Las sirenas enmudecieron porque sus servidores habían corrido también a los refugios. En el subterráneo se hizo un silencio sepulcral sólo perturbado por alguna tos apagada. Las distantes luces rojas iluminaban unos rostros febriles, inmóviles como estatuas, que miraban al techo. Con un sordo rumor, las bombas comenzaron a estallar a lo lejos. La gente contaba los impactos y calculaba la distancia por el tiempo que transcurría entre el sonido apagado de la explosión y su vibración.
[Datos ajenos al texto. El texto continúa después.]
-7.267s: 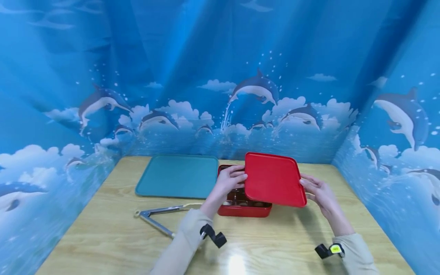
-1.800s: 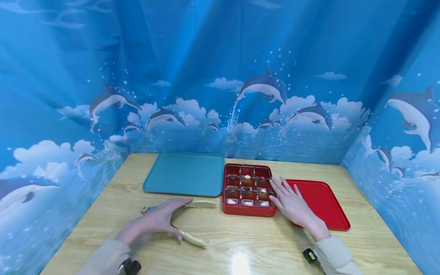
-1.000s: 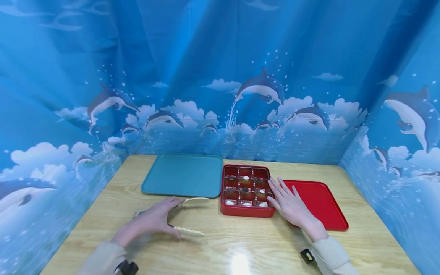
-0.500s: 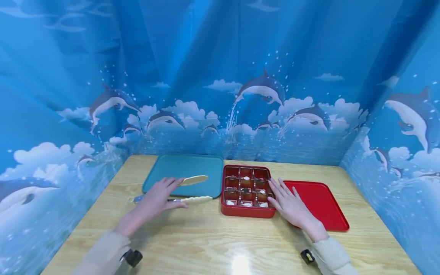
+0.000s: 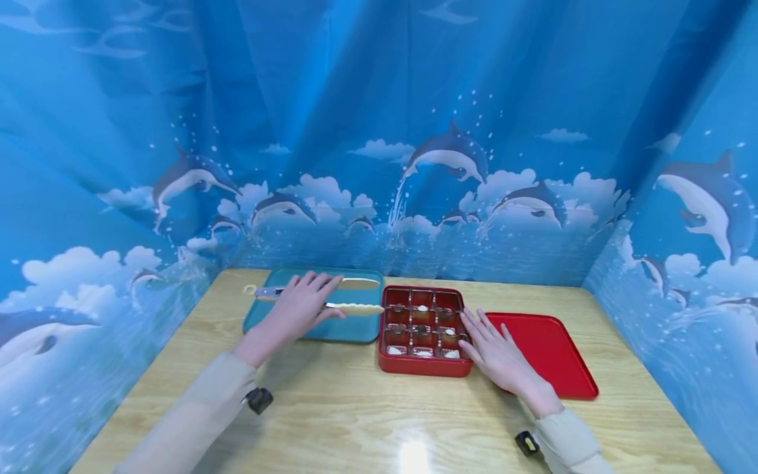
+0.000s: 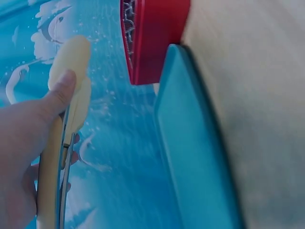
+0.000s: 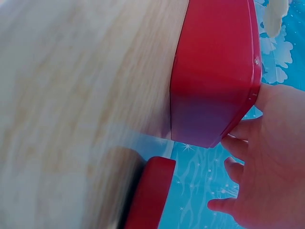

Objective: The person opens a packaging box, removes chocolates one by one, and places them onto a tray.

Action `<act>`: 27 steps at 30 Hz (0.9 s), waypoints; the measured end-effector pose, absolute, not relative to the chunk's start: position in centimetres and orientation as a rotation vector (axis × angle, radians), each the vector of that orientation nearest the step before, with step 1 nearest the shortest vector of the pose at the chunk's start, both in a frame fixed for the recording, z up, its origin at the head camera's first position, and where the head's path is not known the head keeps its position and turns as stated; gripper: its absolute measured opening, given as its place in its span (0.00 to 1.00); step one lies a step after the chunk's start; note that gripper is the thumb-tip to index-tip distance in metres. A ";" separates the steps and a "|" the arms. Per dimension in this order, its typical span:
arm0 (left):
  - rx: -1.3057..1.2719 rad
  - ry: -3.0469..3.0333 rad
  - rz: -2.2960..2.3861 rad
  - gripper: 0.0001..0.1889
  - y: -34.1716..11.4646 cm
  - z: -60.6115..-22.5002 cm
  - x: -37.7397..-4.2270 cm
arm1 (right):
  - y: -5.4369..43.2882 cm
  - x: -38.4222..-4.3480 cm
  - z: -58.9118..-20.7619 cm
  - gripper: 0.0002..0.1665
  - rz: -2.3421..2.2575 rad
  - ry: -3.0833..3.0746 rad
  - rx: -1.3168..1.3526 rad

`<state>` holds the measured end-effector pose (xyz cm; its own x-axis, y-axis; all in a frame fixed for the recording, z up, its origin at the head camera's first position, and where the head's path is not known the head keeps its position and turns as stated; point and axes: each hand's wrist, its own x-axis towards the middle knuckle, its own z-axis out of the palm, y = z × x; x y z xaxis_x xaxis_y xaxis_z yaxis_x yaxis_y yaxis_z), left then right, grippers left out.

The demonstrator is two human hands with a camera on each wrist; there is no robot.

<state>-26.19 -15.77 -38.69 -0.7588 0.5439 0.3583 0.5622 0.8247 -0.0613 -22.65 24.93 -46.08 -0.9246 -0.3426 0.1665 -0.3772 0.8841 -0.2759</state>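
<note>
My left hand [image 5: 299, 306] grips a pair of tongs [image 5: 355, 309] with metal arms and cream tips, held above the teal tray [image 5: 346, 331]. The tongs' tips are spread apart, the nearer one reaching the left rim of a red box [image 5: 423, 367]. In the left wrist view, the thumb lies along the tongs [image 6: 71, 50]. Clear dividers split the box into compartments, several with small white or dark pieces inside. Fingers extended, my right hand [image 5: 503, 359] touches the box's right side; the right wrist view shows its fingers at the rim of the box [image 7: 214, 57].
A flat red lid [image 5: 553, 352] lies on the wooden table [image 5: 331, 408] to the right of the box, partly under the right forearm. The teal tray stands close against the box's left side. Behind the table hangs a blue dolphin curtain [image 5: 349, 131].
Earliest, both hands held the red lid over the box; now it lies at the right. My left hand has lifted the tongs off the table and carried them over the tray toward the box.
</note>
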 end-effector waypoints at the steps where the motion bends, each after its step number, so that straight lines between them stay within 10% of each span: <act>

Arthur dejó de mirar al techo y descubrió que ella lo estaba observando con interés. Quizá había reparado en el cuello de su camisa algo raído. Sintió necesidad de decirle que vivía solo, que su esposa había muerto tres años atrás en uno de los primeros bombardeos, que desde entonces no se había acostado con ninguna mujer; que no había conocido a ninguna mujer como ella, pero permaneció en silencio. Como otras veces, temía que lo pudieran malinterpretar. Le horrorizaba la idea de salir a buscar mujeres como hacían los militares de permiso. De hecho, no había podido olvidar a Helen, y todavía lloraba algunas noches recordándola, cuando se acostaba derrengado en una habitación de la residencia de oficiales de Regent Street, a un paso de las Oficinas Subterráneas. Quizá era más sentimental de lo que estaba dispuesto a admitir. Aunque él lo atribuía a la tensión de la guerra.
El bombardeo se prolongó durante unos minutos más. Después se encendió una luz verde en la entrada del subterráneo. Fin de la alarma. La gente comenzó a abandonar el refugio charlando animadamente. Arthur y Therese subieron los tres tramos de escaleras en silencio. La acompañó hasta la puerta exterior.
—Muchas gracias por la compañía —dijo ella, tendiéndole una mano.
Él dejó que se alejara el ruido de la campanilla frenética de un camión de bomberos y respondió:
—Ha sido un placer conocerla, Therese. Quizá volvamos a vernos algún día: somos casi vecinos.
—Quizá.
Se estrecharon la mano y él la contempló alejarse acera adelante. Era una mujer muy hermosa.